* Exercise: Up to and including the line that contains "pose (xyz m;", write out each line of the material from its first line, exactly.

***** Data to process *****

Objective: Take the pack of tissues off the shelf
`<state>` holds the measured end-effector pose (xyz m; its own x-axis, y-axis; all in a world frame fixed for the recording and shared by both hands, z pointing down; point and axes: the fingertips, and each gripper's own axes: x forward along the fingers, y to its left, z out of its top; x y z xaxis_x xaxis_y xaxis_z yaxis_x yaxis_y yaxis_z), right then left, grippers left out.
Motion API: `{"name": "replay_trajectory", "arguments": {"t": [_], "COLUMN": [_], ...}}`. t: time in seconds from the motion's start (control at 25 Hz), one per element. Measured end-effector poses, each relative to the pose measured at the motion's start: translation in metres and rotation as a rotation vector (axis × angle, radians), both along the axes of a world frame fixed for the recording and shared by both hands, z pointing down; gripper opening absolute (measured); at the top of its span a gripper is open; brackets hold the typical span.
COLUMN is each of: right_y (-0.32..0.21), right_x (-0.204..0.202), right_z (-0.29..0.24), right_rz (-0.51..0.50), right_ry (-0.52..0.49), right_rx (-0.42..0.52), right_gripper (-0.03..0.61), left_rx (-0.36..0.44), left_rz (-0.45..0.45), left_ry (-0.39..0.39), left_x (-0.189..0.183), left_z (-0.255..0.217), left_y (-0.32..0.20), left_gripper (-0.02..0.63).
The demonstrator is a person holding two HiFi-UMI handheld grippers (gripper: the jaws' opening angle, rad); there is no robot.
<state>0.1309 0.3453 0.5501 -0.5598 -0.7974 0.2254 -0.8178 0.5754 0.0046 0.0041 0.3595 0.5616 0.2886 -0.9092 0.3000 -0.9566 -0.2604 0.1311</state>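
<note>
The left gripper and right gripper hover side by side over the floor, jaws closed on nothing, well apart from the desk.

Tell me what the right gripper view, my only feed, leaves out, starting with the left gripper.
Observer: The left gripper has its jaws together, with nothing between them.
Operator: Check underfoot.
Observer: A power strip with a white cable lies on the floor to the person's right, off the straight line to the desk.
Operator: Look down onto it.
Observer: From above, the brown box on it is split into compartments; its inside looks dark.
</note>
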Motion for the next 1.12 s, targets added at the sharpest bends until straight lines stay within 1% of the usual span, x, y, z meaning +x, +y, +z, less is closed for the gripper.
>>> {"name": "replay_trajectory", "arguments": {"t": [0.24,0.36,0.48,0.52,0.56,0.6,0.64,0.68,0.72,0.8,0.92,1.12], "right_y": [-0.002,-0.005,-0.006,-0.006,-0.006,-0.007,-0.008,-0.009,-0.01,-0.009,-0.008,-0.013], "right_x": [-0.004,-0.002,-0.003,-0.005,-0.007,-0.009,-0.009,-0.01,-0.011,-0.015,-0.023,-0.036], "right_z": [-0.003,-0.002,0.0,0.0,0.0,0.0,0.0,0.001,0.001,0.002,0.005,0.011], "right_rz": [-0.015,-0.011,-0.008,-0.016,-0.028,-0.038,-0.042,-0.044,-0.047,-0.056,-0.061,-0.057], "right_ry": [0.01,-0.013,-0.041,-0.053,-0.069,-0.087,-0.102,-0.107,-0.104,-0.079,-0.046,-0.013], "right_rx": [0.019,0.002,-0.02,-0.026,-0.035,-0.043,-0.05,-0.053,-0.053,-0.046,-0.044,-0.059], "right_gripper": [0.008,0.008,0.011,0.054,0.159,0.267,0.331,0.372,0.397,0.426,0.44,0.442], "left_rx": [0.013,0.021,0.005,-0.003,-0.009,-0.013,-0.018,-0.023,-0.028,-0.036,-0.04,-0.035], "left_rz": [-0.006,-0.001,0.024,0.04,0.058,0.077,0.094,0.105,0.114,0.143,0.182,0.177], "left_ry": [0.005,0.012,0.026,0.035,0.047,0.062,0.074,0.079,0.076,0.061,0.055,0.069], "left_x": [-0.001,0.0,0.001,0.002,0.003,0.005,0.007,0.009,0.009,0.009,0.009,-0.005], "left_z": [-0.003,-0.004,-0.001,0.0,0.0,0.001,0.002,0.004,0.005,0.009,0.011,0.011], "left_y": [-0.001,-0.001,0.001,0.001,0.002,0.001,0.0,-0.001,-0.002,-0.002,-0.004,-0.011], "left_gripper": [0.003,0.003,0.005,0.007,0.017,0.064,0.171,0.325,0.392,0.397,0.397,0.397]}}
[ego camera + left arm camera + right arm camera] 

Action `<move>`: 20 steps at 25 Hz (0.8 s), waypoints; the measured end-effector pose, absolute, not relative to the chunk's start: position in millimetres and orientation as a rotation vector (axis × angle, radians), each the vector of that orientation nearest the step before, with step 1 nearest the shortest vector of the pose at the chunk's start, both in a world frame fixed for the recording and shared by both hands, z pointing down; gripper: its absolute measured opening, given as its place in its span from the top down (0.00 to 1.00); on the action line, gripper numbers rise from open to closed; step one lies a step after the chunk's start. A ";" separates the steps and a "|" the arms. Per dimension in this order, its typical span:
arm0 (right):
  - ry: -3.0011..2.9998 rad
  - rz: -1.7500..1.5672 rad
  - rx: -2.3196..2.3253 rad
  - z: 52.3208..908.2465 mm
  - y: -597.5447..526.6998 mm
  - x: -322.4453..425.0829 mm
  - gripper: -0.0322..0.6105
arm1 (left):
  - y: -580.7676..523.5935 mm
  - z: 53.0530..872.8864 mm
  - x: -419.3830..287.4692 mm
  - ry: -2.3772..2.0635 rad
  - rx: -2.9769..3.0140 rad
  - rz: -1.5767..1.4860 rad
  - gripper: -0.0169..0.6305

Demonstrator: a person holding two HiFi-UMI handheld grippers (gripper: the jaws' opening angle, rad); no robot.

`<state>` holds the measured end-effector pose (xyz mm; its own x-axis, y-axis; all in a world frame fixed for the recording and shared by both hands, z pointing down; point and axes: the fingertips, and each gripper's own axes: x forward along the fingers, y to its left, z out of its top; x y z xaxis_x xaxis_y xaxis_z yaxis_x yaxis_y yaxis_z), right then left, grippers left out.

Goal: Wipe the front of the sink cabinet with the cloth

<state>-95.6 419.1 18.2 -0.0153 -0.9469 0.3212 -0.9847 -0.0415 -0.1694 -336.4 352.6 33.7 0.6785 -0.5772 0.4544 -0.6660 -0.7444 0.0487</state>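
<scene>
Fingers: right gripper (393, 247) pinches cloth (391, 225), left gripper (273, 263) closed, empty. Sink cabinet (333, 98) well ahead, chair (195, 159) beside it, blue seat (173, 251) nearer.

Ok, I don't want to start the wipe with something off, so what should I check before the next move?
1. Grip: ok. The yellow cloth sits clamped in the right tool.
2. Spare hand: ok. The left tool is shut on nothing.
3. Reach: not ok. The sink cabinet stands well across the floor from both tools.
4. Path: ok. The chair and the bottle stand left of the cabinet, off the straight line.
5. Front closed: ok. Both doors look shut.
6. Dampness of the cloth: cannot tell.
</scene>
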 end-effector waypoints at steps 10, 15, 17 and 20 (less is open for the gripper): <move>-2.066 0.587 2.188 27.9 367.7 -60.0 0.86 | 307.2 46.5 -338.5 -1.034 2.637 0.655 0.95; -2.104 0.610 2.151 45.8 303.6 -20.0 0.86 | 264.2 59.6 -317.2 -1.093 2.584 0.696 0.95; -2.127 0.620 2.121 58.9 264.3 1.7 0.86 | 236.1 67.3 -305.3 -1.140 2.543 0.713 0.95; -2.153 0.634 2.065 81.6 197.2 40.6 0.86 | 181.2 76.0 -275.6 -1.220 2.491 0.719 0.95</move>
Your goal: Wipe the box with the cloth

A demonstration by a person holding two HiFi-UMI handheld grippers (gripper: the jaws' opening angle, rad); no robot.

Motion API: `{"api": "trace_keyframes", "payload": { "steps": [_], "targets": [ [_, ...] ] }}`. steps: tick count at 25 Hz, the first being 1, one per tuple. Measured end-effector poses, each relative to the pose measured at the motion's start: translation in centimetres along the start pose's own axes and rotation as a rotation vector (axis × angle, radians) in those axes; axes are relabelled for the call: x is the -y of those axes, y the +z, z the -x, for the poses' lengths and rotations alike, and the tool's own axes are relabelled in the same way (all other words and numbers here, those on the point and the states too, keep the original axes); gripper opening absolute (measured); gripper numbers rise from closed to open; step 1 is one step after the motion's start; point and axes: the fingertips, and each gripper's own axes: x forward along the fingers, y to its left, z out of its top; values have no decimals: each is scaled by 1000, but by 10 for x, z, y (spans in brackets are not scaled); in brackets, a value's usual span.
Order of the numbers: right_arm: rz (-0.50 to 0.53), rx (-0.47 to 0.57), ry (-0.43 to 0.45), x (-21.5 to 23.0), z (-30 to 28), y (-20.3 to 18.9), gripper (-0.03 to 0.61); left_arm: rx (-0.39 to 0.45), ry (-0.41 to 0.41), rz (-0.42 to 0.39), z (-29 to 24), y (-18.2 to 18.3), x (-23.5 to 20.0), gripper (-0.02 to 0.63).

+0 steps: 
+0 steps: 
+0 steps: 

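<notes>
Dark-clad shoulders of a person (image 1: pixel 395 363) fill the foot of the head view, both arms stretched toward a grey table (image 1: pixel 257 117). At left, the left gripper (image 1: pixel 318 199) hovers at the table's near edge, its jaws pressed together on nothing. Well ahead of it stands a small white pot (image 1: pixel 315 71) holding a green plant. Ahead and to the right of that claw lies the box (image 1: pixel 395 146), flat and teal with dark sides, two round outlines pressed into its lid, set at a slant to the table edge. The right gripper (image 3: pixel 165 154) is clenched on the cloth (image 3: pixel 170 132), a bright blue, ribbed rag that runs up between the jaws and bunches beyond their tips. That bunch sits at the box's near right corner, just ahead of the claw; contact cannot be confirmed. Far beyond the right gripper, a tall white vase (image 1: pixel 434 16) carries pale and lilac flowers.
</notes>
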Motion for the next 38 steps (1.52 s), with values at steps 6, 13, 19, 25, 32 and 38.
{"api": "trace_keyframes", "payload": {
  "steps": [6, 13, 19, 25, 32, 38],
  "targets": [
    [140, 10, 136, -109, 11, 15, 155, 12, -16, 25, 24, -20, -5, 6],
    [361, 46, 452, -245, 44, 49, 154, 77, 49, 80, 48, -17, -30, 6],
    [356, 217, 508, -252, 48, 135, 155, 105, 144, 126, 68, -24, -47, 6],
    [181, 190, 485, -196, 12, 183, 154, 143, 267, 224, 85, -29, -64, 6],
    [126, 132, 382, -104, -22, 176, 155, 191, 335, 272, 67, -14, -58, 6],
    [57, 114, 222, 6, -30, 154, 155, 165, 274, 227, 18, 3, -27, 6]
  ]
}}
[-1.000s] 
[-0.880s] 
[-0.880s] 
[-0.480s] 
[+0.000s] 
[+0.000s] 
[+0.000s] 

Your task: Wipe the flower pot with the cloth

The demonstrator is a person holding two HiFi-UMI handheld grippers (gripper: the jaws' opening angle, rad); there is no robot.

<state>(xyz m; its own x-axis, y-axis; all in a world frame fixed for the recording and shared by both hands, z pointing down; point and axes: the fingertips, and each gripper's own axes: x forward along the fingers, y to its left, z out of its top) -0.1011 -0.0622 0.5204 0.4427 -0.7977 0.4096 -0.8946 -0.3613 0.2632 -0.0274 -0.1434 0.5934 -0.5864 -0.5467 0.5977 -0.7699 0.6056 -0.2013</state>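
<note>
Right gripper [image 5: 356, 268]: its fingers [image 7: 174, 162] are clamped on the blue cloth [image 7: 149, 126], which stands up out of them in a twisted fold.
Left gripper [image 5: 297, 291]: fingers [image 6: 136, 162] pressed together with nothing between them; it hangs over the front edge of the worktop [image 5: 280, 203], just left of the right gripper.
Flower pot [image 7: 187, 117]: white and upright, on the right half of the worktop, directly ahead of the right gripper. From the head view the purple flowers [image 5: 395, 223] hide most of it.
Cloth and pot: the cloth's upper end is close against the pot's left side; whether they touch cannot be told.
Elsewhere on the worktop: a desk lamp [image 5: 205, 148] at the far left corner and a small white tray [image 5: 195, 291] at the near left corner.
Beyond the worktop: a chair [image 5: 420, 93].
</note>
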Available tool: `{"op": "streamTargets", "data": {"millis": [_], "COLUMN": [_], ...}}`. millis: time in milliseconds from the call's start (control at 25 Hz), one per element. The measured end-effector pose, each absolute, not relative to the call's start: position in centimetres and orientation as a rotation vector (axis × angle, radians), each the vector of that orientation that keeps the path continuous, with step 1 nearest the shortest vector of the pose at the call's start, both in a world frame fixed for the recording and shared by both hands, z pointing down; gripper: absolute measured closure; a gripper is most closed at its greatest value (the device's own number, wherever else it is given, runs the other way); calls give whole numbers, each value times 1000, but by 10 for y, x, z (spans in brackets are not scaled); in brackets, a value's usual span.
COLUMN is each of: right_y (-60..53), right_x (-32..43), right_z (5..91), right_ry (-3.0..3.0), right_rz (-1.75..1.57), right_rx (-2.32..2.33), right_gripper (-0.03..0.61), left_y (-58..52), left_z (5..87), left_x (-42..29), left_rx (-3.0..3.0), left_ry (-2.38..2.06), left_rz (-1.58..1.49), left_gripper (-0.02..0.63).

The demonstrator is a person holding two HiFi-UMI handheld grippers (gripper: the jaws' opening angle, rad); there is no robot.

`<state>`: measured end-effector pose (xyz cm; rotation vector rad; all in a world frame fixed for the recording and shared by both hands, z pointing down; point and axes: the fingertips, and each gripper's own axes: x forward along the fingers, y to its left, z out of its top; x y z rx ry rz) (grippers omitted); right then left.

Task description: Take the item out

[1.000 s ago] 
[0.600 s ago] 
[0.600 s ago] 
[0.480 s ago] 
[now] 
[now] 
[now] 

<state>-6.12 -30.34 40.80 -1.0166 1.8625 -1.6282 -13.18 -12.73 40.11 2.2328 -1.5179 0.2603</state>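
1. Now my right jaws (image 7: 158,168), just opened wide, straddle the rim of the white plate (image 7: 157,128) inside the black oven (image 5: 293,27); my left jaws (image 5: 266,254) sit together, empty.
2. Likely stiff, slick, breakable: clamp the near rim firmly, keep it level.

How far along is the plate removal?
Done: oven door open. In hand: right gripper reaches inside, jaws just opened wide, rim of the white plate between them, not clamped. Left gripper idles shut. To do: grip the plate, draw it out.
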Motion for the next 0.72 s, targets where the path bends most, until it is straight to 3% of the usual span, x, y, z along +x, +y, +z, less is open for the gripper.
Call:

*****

* Task answer:
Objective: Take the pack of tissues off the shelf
`<state>` holds the measured end-effector pose (xyz m; its own x-axis, y-axis; all in a world frame fixed for the recording and shared by both hands, z pointing down; point and axes: the fingertips, and each gripper's own axes: x forward along the fingers, y to its left, z out of its top; x y z xaxis_x xaxis_y xaxis_z yaxis_x yaxis_y yaxis_z), right then left, grippers left out.

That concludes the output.